Pourquoi la disparition des papillons de nuit, menacés par la pollution, est-elle si dramatique ?

La pollution atmosphérique menace aussi l'existence-même des papillons de nuit. Leur disparition serait une véritable épée de Damoclès pour la biodiversité. Pourquoi ? Quel est ce polluant si néfaste pour ces insectes nocturnes ?

Papillon de nuit
Ce polluant atmosphérique particulièrement présent la nuit réduit la capacité des pollinisateurs, comme les papillons de nuit, à traquer les odeurs des fleurs.

Encore un danger de plus pour notre biodiversité : une étude publiée le 8 février dernier dans la revue Science et réalisée par une équipe de chercheurs aux Etats-Unis révèle que le processus de pollinisation, notamment réalisé par les papillons de nuit, est menacé par la pollution atmosphérique. Comment l'expliquer ? En quoi la disparition de ces insectes nocturnes est-elle dramatique ?

Le radical nitrate, un véritable poison !

On connaissait déjà le terrible impact de la pollution atmosphérique sur les insectes pollinisateurs diurnes, qui butinent en pleine journée, comme les abeilles. L'apport de cette nouvelle étude est de montrer qu'un polluant, particulièrement présent dans l'air la nuit, réduit fortement la capacité des insectes pollinisateurs nocturnes, comme les papillons de nuit, à butiner.

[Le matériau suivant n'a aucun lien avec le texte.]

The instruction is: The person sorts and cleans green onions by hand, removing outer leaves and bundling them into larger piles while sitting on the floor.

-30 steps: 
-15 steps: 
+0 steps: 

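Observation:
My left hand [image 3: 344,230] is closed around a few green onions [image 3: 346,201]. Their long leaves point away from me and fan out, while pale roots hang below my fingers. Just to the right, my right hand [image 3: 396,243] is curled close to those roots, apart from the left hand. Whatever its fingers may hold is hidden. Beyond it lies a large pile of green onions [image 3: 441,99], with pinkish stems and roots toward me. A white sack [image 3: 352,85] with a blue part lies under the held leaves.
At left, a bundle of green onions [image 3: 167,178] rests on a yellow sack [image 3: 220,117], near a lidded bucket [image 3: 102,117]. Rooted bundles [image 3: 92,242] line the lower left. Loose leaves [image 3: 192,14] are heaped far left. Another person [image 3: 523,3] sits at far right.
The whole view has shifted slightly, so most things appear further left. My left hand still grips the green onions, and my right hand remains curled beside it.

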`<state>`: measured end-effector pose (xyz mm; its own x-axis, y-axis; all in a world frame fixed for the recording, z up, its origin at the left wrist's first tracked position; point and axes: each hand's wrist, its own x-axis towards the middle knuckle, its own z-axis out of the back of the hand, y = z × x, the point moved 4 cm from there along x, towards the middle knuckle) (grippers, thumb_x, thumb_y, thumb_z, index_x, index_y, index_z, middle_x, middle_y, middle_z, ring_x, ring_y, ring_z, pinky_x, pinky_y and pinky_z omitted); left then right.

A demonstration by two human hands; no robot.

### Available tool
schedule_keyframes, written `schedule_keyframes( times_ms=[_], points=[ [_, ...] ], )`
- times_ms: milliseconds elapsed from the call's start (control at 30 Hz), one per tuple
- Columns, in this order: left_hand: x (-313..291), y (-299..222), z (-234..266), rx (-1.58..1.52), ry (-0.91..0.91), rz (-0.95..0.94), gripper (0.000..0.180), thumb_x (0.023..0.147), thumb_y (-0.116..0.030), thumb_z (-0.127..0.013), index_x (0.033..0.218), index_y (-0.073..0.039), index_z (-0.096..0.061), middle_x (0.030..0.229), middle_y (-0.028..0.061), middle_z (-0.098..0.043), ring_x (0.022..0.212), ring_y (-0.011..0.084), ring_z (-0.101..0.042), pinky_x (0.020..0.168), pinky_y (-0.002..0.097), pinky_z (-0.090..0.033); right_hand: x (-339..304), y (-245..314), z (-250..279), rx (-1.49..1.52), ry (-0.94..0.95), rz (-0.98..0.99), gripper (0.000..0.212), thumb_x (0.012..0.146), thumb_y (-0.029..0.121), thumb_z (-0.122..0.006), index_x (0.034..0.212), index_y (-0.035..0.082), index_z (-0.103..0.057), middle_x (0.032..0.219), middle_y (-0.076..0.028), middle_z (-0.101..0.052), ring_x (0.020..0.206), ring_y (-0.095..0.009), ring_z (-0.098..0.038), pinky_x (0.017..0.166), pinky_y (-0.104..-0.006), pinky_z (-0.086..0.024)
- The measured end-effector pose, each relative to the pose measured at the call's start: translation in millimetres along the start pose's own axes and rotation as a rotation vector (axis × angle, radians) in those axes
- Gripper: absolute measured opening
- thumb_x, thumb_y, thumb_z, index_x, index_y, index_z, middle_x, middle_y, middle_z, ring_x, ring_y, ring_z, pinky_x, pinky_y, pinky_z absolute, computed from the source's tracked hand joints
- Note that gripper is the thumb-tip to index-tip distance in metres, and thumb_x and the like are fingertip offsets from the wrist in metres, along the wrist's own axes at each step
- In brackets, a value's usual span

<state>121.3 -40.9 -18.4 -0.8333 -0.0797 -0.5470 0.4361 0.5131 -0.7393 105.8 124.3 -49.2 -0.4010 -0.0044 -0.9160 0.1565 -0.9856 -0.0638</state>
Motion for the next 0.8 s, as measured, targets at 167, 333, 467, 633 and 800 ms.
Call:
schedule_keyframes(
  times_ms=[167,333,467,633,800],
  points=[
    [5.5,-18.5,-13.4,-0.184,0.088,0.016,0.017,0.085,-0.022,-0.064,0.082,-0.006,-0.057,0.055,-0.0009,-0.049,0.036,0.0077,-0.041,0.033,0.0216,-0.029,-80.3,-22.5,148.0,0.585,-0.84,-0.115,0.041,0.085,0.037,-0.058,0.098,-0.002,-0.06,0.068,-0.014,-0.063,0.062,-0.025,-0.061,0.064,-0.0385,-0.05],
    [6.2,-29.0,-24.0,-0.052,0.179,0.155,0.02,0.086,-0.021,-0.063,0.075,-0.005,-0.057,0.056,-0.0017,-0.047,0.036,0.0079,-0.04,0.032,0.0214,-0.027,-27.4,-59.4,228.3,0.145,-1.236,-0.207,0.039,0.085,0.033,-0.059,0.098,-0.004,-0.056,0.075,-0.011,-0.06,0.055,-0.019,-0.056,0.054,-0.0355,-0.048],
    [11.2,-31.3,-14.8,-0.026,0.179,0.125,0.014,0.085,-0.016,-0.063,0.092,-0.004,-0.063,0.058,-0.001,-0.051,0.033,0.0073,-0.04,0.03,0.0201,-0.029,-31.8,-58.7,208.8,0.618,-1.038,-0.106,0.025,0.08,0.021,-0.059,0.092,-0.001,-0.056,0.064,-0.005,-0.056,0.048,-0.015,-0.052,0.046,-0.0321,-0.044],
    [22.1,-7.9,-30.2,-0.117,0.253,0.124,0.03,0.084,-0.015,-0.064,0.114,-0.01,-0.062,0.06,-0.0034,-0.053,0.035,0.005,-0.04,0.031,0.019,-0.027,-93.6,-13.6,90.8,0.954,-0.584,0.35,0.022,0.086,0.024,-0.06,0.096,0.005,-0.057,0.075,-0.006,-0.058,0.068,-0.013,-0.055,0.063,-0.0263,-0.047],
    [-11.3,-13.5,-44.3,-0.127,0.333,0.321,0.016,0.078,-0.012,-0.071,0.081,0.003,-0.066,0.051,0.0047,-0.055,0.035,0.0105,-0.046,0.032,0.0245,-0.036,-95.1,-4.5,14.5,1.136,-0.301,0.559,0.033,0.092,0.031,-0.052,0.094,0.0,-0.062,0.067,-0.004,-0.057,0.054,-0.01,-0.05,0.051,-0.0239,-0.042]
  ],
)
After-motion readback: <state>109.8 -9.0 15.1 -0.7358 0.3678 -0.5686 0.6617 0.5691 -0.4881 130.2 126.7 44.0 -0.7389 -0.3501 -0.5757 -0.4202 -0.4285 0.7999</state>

Ce polluant, c'est le radical nitrate (NO3) : il se forme lorsque le dioxyde d'azote issu de la combustion des énergies fossiles (mais aussi des feux de forêt) rencontre l'ozone de l'atmosphère. Contrairement à ces deux autres gaz, le radical nitrate est rapidement dégradé par la lumière solaire, d'où sa présence bien plus importante la nuit.

La présence de ce polluant dans l'atmosphère empêche les pollinisateurs nocturnes de reconnaître les odeurs florales, ce qui perturbe à la fois leur capacité à se nourrir et le processus de pollinisation. Une pollution atmosphérique qui s'ajoute par ailleurs à la pollution sonore et lumineuse provoquée par les activités humaines.

70 espèces de pollinisateurs en danger !

Ces résultats ont été observés via l'étude de l'onagre pâle, une fleur sauvage que l'on trouve dans les régions arides de l'Ouest des Etats-Unis, et dont l'odeur attire particulièrement certains papillons de nuit. Ces derniers utilisent leurs antennes pour détecter le pollen à plusieurs kilomètres de distance. Le problème, c'est qu'en présence de radical nitrate, les composants chimiques du parfum de cette fleur voient leur concentration chuter drastiquement !

En réalisant une expérience dans un couloir de vent avec une fausse fleur, les scientifiques ont observé qu'en l'absence de radical nitrate, les papillons de nuit volent contre le vent pour accéder au pollen et ainsi se nourrir ! En revanche, en présence du polluant, l'attraction à la fleur diminue voire s'éteint complètement... Un effet visible la nuit et beaucoup moins important en pleine journée.

Cette pollution atmosphérique est donc particulièrement inquiétante, à l'heure où l'existence de 75% des plantes à fleurs dépend de l'activité des insectes pollinisateurs, et où plus de 70 espèces d'insectes sont en danger ou menacées...

Entre émissions naturelles de radical nitrate et émissions liées aux activités humaines, les chercheurs ont déterminé quelles étaient les régions où les niveaux de NO3 pourraient rapidement atteindre un niveau critique pouvant déstabiliser la pollinisation et conduire à la disparition des papillons de nuit : il s'agit de l'Europe, du Moyen-Orient, de l'Asie Centrale et du Sud et du Sud de l'Afrique.